The problem:
The reply is a verbatim copy of the listing below with its images dropped.

Data shown:
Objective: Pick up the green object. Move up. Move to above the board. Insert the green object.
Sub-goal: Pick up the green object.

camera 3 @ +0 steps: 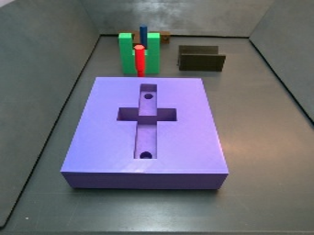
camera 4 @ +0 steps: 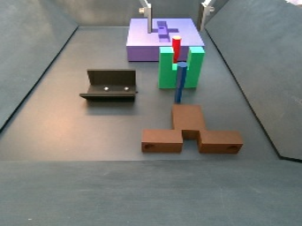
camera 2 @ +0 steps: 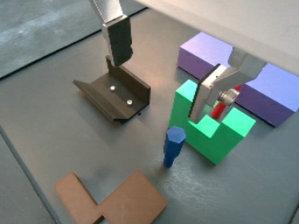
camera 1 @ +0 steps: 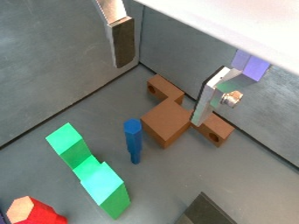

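The green object (camera 4: 190, 68) stands on the counter (camera 4: 71, 115) just beside the board (camera 3: 117, 138), on the side toward the fixture (camera 4: 109, 86), with a thin red cylinder (camera 3: 140, 60) and a blue peg (camera 2: 172, 146) close against it. I see my hand (camera 2: 163, 63) above the counter with its fingers (camera 2: 118, 39) spread wide and nothing between them. A brown piece (camera 4: 189, 132) lies nearer the opposite edge.

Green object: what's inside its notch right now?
A thin red cylinder stands upright in the notch of the green object, between its two arms. The notch floor beneath the cylinder is covered. The gripper hangs above the pieces, open and empty.
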Available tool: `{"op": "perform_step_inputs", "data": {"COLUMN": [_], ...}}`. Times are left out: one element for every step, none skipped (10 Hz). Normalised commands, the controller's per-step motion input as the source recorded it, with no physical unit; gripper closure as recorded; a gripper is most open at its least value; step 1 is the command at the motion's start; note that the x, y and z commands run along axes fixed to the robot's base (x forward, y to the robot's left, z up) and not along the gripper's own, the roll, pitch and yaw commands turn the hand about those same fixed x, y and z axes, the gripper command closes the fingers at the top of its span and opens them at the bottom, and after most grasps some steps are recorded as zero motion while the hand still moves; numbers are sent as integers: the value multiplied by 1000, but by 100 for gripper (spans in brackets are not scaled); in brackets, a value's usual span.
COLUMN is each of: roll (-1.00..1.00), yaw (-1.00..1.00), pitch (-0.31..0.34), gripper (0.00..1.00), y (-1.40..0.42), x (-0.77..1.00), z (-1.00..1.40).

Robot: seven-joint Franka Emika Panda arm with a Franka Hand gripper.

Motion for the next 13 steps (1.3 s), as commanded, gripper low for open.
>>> {"op": "perform_step_inputs", "data": {"roll": [0,0,-16,-26,-20,-27,-57,-91,-73,-49,-47,-57,-36], "yaw": [0,3,34,0,43,71,71,29,0,0,0,0,-66], "pitch": [0,0,-43,-60,-4,0,-4,-7,-11,0,0,0,-7], "gripper": [0,0,0,0,0,0,0,0,0,0,0,0,0], "y": [0,-100,-249,-517,-731,-734,-603,-351,-183,-177,-254,-217,-146], "x": [0,0,0,77,180,177,97,66,0,0,6,34,40], "z": [-23,0,-60,-251,-206,-286,-323,-423,-483,-514,-449,-449,-440]}}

Answer box:
Objective: Pick up the green object. Move up. Move to above the board. Insert the green object.
Sub-goal: Pick up the green object.

camera 3 @ +0 steps: 
camera 4 @ +0 steps: 
camera 2 @ +0 steps: 
camera 1 @ +0 steps: 

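The green object (camera 4: 190, 68) stands on the counter (camera 4: 71, 115) just beside the board (camera 3: 117, 138), on the side toward the fixture (camera 4: 109, 86), with a thin red cylinder (camera 3: 140, 60) and a blue peg (camera 2: 172, 146) close against it. I see my hand (camera 2: 163, 63) above the counter with its fingers (camera 2: 118, 39) spread wide and nothing between them. A brown piece (camera 4: 189, 132) lies nearer the opposite edge.

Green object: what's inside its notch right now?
A thin red cylinder stands upright in the notch of the green object, between its two arms. The notch floor beneath the cylinder is covered. The gripper hangs above the pieces, open and empty.
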Available tool: `{"op": "perform_step_inputs", "data": {"COLUMN": [_], ...}}`. Times are left out: one element for every step, none skipped (10 Hz). Normalised commands, the controller's per-step motion input as the source recorded it, with no physical unit; gripper closure as recorded; a gripper is most open at its least value; step 1 is the command at the motion's start; note that the x, y and z commands run along axes fixed to the robot's base (x forward, y to the robot's left, z up) and not along the gripper's own, the roll, pitch and yaw commands turn the hand about those same fixed x, y and z axes, the gripper command closes the fingers at the top of its span and opens them at the bottom, and after most grasps some steps are recorded as zero motion while the hand still moves; numbers are sent as integers: the value multiplied by 1000, but by 100 for gripper (spans in brackets are not scaled); in brackets, a value's usual span.
COLUMN is each of: roll (-1.00..1.00), yaw (-1.00..1.00), pitch (-0.31..0.34), gripper (0.00..1.00), y (-1.40..0.42), x (-0.77..1.00), z (-1.00..1.40).

Robot: seven-joint Franka Emika Panda arm with a Franka Hand gripper.

Motion for the next 13 steps (1.3 s), as commanded, gripper low for open.
>>> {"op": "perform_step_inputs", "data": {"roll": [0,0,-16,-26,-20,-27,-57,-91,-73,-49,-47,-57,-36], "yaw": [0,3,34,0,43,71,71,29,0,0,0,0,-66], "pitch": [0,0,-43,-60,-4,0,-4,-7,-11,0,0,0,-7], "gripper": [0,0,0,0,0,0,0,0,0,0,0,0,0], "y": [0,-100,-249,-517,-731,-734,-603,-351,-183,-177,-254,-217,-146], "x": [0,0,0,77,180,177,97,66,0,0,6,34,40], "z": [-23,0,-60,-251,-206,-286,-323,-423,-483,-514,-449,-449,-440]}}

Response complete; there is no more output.